First, we propose techniques for the previously unsolved problem of finding the stopping criterion of semi-supervised time series classification. The core assumption of most of the time series classification algorithms per se is the availability of copious amount of labeled instances. However, this assumption is often unrealistic, and requires careful attention of data experts, which is a critical bottleneck in data analysis. Semi-supervised learning is an obvious way to mitigate the need for human labor, however, most such algorithms are designed for intrinsically discrete objects, and do not work well in time series domain, which requires the ability to deal with real-valued objects arriving in streaming fashion. In this work, we demonstrate that in many cases, just a handful of human annotated examples are sufficient to perform accurate classification. Also, we devise a novel parameter-free stopping criterion for semi-supervised time series classification.

Second, we propose an algorithm for robustly clustering large time series datasets with invariance to irrelevant data. In this work, we show that for similarity search, even though there is the general superiority of Dynamic Time Warping (DTW) distance measure over Euclidean distance (ED), the same is not true for clustering. Thus, clustering time series under DTW remains a computationally challenging task. We propose a novel pruning strategy that exploits both upper and lower bounds to prune off a large fraction of the expensive distance calculations. For datasets where even this level of speedup is inadequate, we show that we can use a simple heuristic to order the unavoidable calculations in a most-useful-first ordering, thus casting the clustering as an anytime algorithm.

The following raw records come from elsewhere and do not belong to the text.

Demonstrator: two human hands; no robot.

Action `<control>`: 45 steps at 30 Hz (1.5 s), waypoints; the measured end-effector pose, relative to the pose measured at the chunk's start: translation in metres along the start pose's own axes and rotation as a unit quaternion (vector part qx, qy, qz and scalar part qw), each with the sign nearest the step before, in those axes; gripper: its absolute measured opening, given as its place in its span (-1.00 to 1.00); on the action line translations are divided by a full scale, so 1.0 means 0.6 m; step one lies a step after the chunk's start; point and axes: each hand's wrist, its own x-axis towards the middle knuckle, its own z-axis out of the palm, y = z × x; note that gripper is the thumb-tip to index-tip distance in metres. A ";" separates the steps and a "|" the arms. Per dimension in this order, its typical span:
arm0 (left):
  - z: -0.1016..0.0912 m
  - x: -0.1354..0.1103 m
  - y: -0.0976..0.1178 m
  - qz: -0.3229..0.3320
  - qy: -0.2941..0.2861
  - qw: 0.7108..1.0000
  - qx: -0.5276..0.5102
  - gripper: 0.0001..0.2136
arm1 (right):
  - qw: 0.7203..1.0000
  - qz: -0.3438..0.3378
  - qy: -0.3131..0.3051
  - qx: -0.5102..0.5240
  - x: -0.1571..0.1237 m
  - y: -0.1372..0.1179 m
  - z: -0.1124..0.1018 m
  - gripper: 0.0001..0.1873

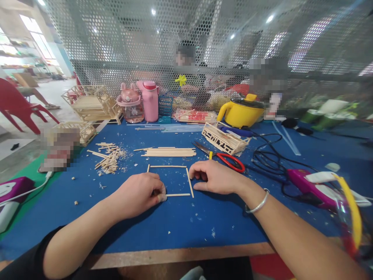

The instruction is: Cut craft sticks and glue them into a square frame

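Observation:
Four sides of a small rectangle are laid out in thin wooden sticks on the blue table mat. My left hand [142,194] is closed at the near left corner, fingers pinched on the left end of the near stick [178,195]. It hides most of the left stick [148,168]. Along the far side lies another stick [168,166]. My right hand [215,177] is beside the right stick [190,182], its thumb and curled fingers apart with nothing between them; whether a fingertip touches the stick I cannot tell.
Behind the rectangle lie a row of long sticks [170,152] and red-handled scissors [230,161]. Cut stick pieces [109,157] are heaped at left. A slatted wooden piece [224,139] and yellow pot [243,112] stand behind. A purple glue gun [311,188] with cables lies right.

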 end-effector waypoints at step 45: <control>-0.023 -0.008 -0.005 -0.070 0.066 0.994 -0.043 -0.78 | 0.993 -0.070 -0.069 0.065 0.003 -0.003 0.000 -0.93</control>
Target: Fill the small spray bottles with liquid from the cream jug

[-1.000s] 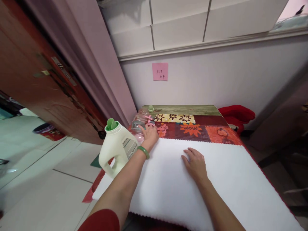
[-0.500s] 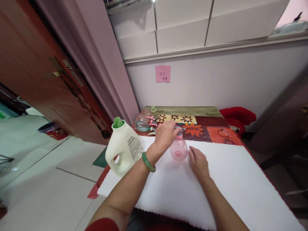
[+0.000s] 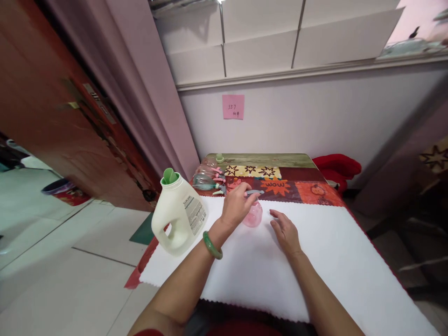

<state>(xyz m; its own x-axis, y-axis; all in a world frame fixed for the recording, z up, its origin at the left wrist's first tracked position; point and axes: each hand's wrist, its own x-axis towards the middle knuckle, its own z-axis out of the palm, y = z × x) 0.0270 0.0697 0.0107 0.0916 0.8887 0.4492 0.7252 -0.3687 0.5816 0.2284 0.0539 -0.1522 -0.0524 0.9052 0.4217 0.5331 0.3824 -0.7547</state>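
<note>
A small round pink spray bottle (image 3: 253, 216) stands on the white cloth (image 3: 252, 266). My left hand (image 3: 236, 205), with a green bangle at the wrist, is closed around its grey trigger head (image 3: 255, 192) from the left. Those fingers hide part of the bottle's neck, and I cannot tell whether the head is screwed on. To the right of the bottle, my right hand (image 3: 285, 233) is open with bent fingers, touching nothing but perhaps the cloth. A large pale-green jug (image 3: 178, 219) with a green spout stands upright at the left, apart from both hands.
Several clear spray bottles (image 3: 206, 179) with pink and grey heads lie at the table's back left. A small green cap (image 3: 219, 158) sits behind them. The patterned tablecloth (image 3: 280, 186) shows beyond the white cloth. A red door (image 3: 87, 116) stands at the left.
My right hand has drawn slightly away from the spray bottle, its fingers spread a little more. My left hand keeps its hold on the head. The view has shifted slightly.
</note>
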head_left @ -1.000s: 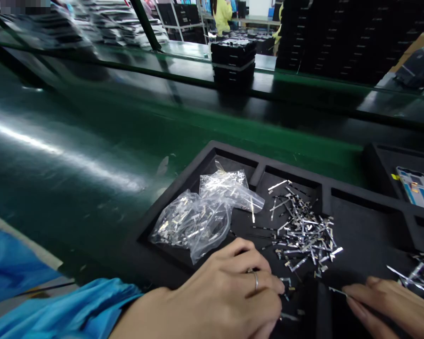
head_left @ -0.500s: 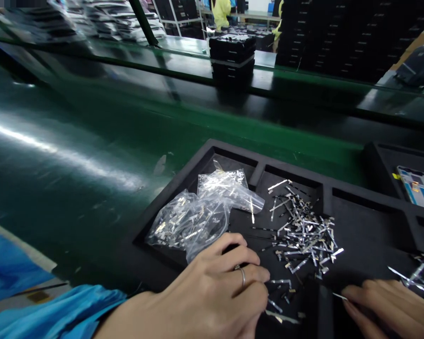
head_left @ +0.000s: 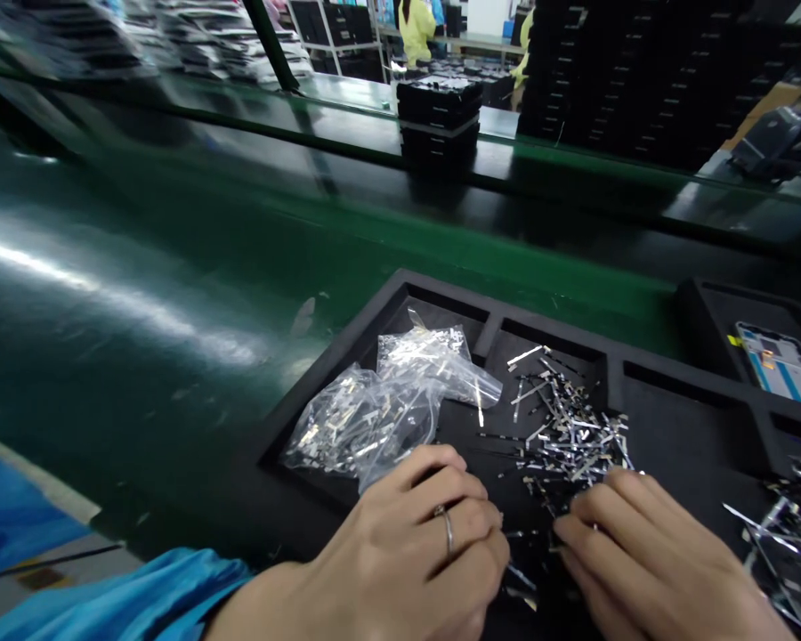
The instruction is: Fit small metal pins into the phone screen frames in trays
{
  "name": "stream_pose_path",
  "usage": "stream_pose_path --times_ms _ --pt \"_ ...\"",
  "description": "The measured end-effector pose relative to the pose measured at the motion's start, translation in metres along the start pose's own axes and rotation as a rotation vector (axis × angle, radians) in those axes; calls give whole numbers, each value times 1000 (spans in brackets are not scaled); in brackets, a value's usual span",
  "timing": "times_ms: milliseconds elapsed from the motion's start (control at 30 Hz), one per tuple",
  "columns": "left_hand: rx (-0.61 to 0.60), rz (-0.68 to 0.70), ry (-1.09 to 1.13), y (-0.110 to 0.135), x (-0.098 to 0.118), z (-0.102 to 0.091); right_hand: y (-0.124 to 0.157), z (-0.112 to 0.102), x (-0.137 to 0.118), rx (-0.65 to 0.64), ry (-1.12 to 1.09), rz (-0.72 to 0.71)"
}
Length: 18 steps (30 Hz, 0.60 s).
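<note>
— Hands first: how many, and doing what?

— Two. The left hand, a ring on one finger, rests curled on the near edge of the black foam tray, fingers bent together; whether they pinch anything I cannot tell. The right hand lies just beside it, fingertips drawn together at the near rim of the loose metal clips.

— And the clips?

— One scattered heap in the tray's middle compartment: thin, shiny silver strips, too many to count. Left of them lie two clear plastic bags of the same parts. A second heap shows at the right edge.

— Beyond?

— Green conveyor belt, then one stack of black trays.
</note>
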<state>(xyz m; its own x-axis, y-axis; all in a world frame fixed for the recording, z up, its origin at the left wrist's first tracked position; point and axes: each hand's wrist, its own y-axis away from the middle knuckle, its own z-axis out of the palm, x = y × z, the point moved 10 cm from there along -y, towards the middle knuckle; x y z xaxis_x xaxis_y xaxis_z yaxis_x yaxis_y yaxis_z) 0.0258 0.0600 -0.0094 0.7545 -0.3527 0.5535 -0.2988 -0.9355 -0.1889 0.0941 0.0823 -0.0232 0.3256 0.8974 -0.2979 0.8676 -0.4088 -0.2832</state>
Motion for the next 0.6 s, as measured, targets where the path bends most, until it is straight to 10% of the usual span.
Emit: stream_pose_path --times_ms 600 --pt "93 -213 294 4 -24 -20 -2 16 11 -133 -185 55"
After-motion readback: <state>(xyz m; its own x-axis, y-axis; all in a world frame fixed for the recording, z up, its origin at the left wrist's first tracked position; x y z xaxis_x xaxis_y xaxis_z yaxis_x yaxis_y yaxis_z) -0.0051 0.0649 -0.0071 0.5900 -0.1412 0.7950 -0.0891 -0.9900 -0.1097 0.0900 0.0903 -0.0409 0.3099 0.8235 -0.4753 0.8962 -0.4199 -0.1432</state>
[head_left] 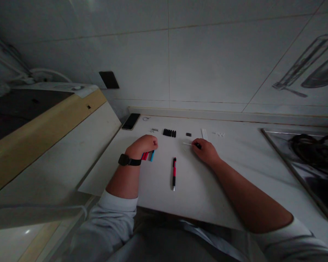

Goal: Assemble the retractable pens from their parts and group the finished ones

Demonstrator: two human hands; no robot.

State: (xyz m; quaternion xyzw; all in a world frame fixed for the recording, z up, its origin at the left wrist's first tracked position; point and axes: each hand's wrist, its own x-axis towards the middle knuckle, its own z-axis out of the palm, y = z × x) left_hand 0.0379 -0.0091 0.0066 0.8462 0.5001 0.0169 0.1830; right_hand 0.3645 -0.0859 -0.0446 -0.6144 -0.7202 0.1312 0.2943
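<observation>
My left hand (147,143), wearing a black watch on the wrist, is closed above the red pen barrels (145,156) and a blue pen barrel (152,156). Its fingertips are hidden, so what it holds cannot be made out. On the right, my right hand (206,150) pinches a thin white rod (187,143) that points left, with a small black piece (198,146) at its fingers. Between the hands and nearer to me lies a red and black pen (174,174).
Along the back of the white counter (158,196) lie a phone (131,121), a ring (145,118), small springs (154,130), black sleeves (169,133), a black block (188,134), white sticks (204,134) and small white parts (220,134). A stove (287,160) borders the right.
</observation>
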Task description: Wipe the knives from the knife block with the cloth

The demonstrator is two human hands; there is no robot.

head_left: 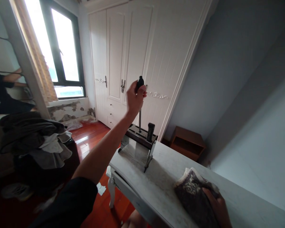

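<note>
My left hand (pixel 136 98) is raised and closed round the black handle of a sharpening steel (pixel 140 122). The rod's thin grey shaft runs down to the top of a knife block (pixel 139 136), where its lower end disappears. This block has a dark slotted top, clear sides and metal legs, and stands on a white table (pixel 167 160). One black-handled knife (pixel 150 131) sits upright in its right end, blade down. At the lower right, my right hand (pixel 216 204) grips a dark brown and white patterned towel (pixel 192 193) on the tabletop.
A brown open-fronted cabinet (pixel 187 141) stands behind the table, near the wall. Dark clothes (pixel 35 134) are heaped at the left. A white wardrobe (pixel 137 47) and a window (pixel 64 44) are at the back. A mirror at the far left shows part of a person.
</note>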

Finally in the last part of the dissertation, we investigate algorithms to find time series motifs which have been shown to have great utility as a subroutine in many higher-level data mining algorithms. As we show, this detection becomes much harder in cases where the motifs of interest are vanishingly rare or when faced with a never-ending stream of data. We demonstrate that under reasonable assumptions, we must abandon any hope of an exact solution to the motif problem as it is normally defined; however we introduce algorithms that allow us to solve the underlying problem with high probability.